First Clown: Why, because he was mad: he shall recover his
wits there; or, if he do not, it’s no great matter there.
HAMLET: Why?
First Clown: ‘Twill, a not be seen in him there; there the
men are as mad as he.
HAMLET: How came he mad?
First Clown: Very strangely, they say.
HAMLET: How strangely?
First Clown: Faith, e’en with losing his wits.
HAMLET: Upon what ground?
First Clown: Why, here in Denmark: I have been sexton
here, man and boy, thirty years.
HAMLET: How long will a man lie i’ the earth ere he rot?
First Clown: I’ faith, if he be not rotten before he die—as
we have many pocky corses now- a-days, that will scarce
hold the laying in—he will last you some eight year or nine
year: a tanner will last you nine year.
HAMLET: Why he more than another?
First Clown: Why, sir, his hide is so tanned with his trade,
that he will keep out water a great while; and your water is
a sore decayer of your whoreson dead body. Here’s a skull
now; this skull has lain in the earth three and twenty years.
HAMLET: Whose was it?
First Clown: A whoreson mad fellow’s it was: whose do you
think it was?
HAMLET: Nay, I know not.
First Clown: A pestilence on him for a mad rogue! a’ poured
a flagon of Rhenish on my head once. This same skull, sir,
was Yorick’s skull, the king’s jester.
HAMLET: This?
First Clown: E’en that.
HAMLET: Let me see.
[Takes the skull.]
Alas, poor Yorick! I knew him, Horatio: a fellow of infinite
jest, of most excellent fancy: he hath borne me on his back
a thousand times; and now, how abhorred in my imagination
it is! my gorge rims at it. Here hung those lips that I
have kissed I know not how oft. Where be your gibes now?
Your gambols? your songs? your flashes of merriment, that
were wont to set the table on a roar? Not one now, to mock
your own grinning? quite chap-fallen? Now get you to my
lady’s chamber, and tell her, let her paint an inch thick, to
this favor she must come; make her laugh at that.
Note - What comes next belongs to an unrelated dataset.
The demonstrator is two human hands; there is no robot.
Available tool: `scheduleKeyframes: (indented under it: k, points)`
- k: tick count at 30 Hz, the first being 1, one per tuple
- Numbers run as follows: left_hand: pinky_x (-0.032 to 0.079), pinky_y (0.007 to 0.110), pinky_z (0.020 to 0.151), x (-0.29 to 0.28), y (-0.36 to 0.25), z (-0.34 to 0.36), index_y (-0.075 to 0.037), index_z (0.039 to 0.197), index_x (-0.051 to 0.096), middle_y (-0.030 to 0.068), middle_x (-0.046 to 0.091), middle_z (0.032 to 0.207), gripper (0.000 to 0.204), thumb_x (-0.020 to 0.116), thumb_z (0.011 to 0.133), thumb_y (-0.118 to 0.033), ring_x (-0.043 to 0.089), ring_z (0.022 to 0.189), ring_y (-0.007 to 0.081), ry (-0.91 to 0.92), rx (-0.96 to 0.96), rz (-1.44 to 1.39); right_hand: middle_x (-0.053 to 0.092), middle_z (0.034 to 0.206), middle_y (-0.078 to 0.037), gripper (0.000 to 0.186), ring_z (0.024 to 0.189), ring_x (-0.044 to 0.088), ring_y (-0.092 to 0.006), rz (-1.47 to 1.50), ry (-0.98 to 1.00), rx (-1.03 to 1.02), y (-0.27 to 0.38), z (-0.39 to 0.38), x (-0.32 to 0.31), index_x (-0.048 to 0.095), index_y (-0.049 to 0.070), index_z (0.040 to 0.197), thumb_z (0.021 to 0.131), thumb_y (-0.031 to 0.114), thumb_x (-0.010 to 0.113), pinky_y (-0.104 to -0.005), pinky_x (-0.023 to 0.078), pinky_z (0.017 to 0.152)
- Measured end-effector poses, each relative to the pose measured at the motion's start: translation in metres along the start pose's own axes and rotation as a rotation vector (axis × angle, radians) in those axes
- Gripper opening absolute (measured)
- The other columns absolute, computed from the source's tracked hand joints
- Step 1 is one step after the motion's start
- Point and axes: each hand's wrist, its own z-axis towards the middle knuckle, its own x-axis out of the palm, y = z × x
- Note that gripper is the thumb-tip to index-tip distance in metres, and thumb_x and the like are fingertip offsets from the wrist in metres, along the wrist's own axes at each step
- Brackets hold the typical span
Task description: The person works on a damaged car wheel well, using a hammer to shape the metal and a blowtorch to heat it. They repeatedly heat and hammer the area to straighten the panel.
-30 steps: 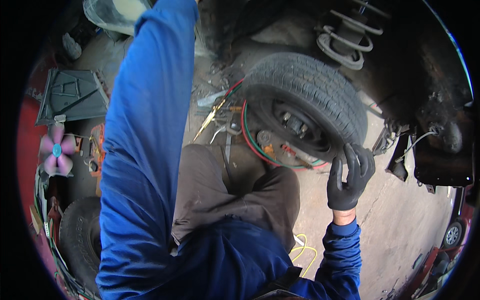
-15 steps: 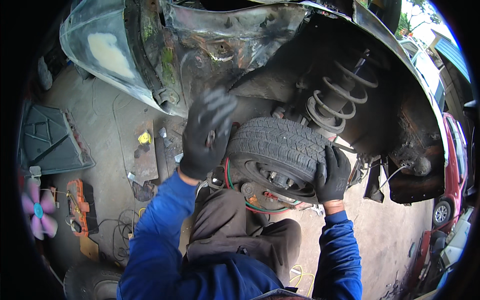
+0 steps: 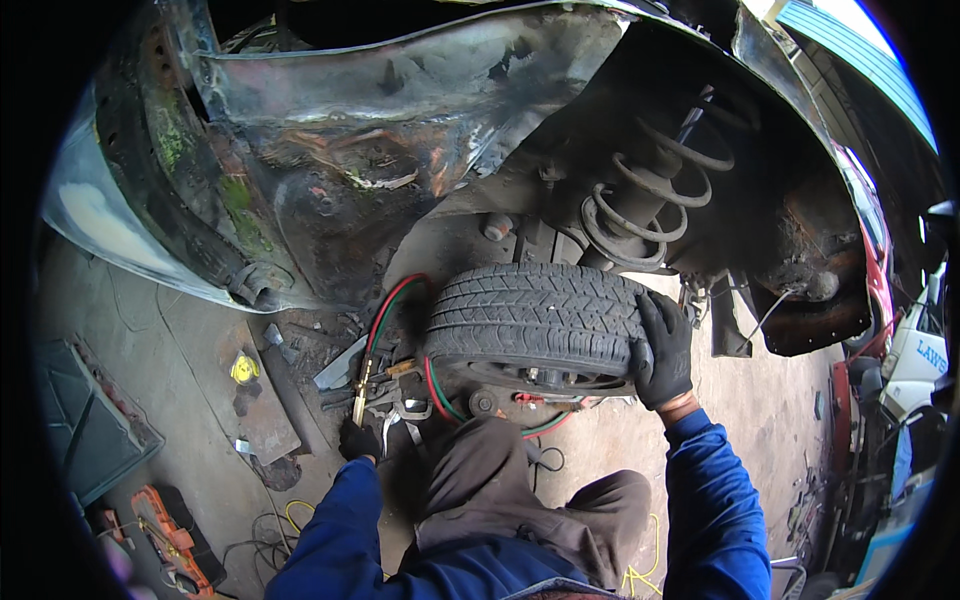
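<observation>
My gloved left hand (image 3: 357,438) is low at centre left, closed round the lower end of a brass torch (image 3: 360,400) that has red and green hoses (image 3: 390,300) at its top. My gloved right hand (image 3: 662,355) grips the right side of a tire on a wheel (image 3: 535,310), with its fingers curled against the tread. The wheel leans below a coil spring strut (image 3: 655,210) in an open wheel well. Small metal tools and scraps (image 3: 340,372) lie on the floor left of the wheel, around the torch.
A rusty, cut car body (image 3: 330,90) spans the top. On the left lie a metal plank (image 3: 265,400), a dark panel (image 3: 90,420) and an orange-and-black case (image 3: 175,540). Cables cross the floor (image 3: 180,380). Other vehicles (image 3: 910,340) stand at the far right.
My left hand has come down from high up to the floor and now holds the torch. My right hand stays at the tire, which now sits more level. The view has shifted.
</observation>
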Motion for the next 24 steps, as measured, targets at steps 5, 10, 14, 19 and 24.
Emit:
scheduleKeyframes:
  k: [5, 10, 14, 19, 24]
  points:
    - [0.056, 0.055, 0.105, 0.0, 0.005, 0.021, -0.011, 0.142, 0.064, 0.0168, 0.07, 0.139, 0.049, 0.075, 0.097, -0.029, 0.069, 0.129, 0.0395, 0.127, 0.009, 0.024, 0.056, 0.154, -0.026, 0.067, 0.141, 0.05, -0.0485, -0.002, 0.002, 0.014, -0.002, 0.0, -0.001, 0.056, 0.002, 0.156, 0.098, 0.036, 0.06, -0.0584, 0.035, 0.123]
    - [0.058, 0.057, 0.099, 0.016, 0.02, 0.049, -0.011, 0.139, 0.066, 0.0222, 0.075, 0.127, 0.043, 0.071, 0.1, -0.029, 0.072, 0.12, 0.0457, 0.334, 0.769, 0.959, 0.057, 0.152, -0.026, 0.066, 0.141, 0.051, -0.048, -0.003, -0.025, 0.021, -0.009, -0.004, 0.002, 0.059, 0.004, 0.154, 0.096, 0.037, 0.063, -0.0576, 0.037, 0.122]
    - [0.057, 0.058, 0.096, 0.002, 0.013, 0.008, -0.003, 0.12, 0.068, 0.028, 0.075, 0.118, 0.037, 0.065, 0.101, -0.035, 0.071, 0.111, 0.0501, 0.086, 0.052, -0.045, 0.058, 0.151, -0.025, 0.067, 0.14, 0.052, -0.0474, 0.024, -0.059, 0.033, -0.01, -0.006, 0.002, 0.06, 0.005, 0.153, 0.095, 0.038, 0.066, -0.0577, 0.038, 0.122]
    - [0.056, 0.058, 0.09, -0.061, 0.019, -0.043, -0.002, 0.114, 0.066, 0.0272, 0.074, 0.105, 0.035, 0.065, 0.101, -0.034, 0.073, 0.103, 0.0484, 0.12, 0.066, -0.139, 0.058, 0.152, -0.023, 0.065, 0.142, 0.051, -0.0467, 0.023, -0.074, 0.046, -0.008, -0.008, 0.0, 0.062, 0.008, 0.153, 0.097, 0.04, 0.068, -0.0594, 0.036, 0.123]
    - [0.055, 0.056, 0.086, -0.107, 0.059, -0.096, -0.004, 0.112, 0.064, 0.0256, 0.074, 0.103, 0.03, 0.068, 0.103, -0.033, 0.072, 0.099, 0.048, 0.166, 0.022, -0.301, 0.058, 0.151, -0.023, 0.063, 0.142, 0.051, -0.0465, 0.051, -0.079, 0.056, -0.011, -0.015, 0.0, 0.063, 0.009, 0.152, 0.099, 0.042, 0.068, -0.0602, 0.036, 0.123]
Prithee,
Horatio, tell me one thing.
HORATIO: What’s that, my lord?
HAMLET: Dost thou think Alexander looked o’ this fashion
i’ the earth?
HORATIO: E’en so.
HAMLET: And smelt so? pah!
[Puts down the skull.]
HORATIO: E’en so, my lord.
HAMLET: To what base uses we may return, Horatio!
Why may not imagination trace the noble dust of
Alexander, till he find it stopping a bung-hole?
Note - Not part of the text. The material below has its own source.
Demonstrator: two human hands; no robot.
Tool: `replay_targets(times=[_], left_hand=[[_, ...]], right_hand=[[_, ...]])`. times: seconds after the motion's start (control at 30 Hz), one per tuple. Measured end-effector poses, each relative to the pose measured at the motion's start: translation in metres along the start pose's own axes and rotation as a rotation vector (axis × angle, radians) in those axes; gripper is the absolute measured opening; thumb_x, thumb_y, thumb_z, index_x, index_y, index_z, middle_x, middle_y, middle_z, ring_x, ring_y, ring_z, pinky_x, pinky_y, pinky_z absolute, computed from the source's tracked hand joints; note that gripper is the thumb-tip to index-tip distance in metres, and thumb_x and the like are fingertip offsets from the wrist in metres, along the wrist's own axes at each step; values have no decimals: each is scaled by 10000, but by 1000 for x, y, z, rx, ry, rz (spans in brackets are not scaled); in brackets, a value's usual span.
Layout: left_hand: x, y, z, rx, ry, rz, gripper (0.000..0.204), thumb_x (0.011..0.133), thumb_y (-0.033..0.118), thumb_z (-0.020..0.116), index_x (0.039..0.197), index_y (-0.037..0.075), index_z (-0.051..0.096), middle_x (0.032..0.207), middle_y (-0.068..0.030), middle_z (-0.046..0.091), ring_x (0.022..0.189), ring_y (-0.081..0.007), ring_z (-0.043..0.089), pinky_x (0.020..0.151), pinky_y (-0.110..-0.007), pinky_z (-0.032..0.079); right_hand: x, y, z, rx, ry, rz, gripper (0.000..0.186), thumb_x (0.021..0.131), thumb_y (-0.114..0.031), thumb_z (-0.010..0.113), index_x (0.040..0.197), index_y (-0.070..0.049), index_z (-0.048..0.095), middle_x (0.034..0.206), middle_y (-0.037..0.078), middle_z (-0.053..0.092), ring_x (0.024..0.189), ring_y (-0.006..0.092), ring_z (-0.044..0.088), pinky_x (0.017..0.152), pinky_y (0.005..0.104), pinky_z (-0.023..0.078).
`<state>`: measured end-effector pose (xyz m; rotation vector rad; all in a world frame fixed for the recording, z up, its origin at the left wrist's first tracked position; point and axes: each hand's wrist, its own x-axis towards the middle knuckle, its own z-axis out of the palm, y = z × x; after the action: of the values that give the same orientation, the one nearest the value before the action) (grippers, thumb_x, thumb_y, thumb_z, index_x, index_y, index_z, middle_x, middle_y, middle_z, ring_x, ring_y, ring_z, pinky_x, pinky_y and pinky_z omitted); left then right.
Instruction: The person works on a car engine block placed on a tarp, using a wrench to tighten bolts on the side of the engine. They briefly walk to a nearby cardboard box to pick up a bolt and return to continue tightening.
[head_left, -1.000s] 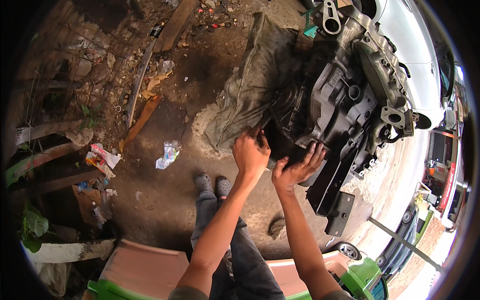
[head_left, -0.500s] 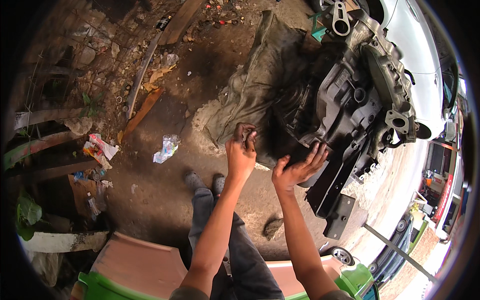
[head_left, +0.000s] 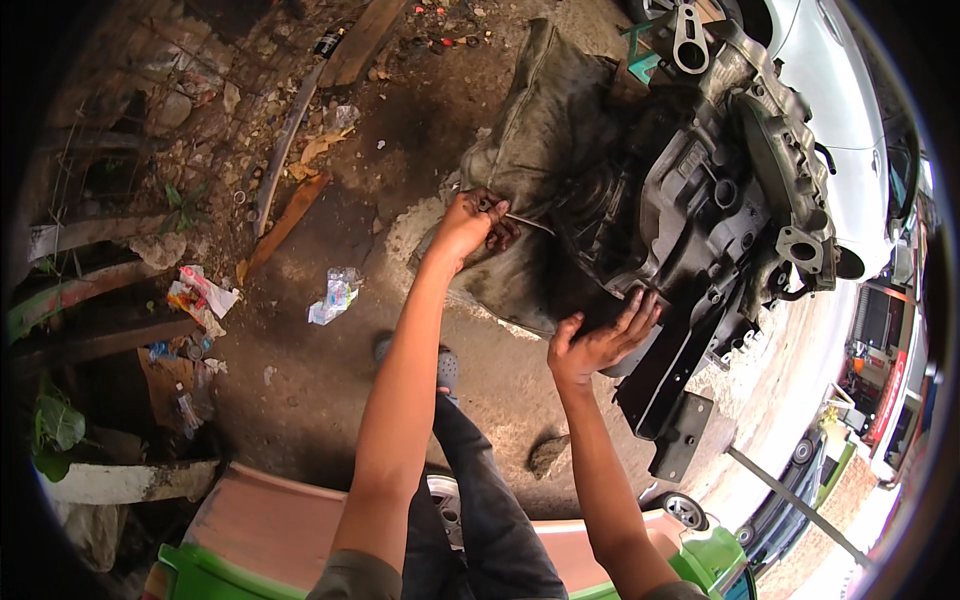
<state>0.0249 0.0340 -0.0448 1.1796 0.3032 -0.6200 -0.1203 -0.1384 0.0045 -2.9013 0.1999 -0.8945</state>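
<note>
Pictured at right of centre, an engine (head_left: 700, 190), with a cloth (head_left: 500, 160) spread along its left side. At the cloth's near left edge, the left grip (head_left: 472, 225), with a rod (head_left: 530, 222) reaching from it rightward to the engine. To the right, at the engine's near edge, the right grip (head_left: 602, 342). Well left of the cloth, on the ground (head_left: 330, 410), a wrapper (head_left: 335, 296); farther left and beyond, a plank (head_left: 290, 215). Between the forearms, a shoe (head_left: 448, 368); nearer and to its right, a stone (head_left: 548, 455). Behind the engine, at upper right, a car (head_left: 830, 90). At far left, a plant (head_left: 60, 425).
</note>
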Motion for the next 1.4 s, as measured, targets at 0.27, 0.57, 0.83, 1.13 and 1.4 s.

HORATIO: ‘Twere to consider too curiously, to consider so.
HAMLET: No, faith, not a jot; but to follow him thither
with modesty enough, and likelihood to lead it: as thus:
Alexander died, Alexander was buried, Alexander returneth
into dust; the dust is earth; of earth we make loam; and why
of that loam, whereto he was converted, might they not stop
a beer-barrel?
Imperious Caesar, dead and turn’d to clay,
Might stop a hole to keep the wind away:
O, that that earth, which kept the world in awe,
Should patch a wall to expel the winter flaw!
But soft! but soft! aside: here comes the king.
[Enter Priest, &c. in procession; the Corpse of OPHELIA,
LAERTES and Mourners following; KING CLAUDIUS,
QUEEN GERTRUDE, their trains, &c.]
The queen, the courtiers: who is this they follow?
And with such maimed rites? This doth betoken
The corse they follow did with desperate hand
Fordo its own life: ’twas of some estate.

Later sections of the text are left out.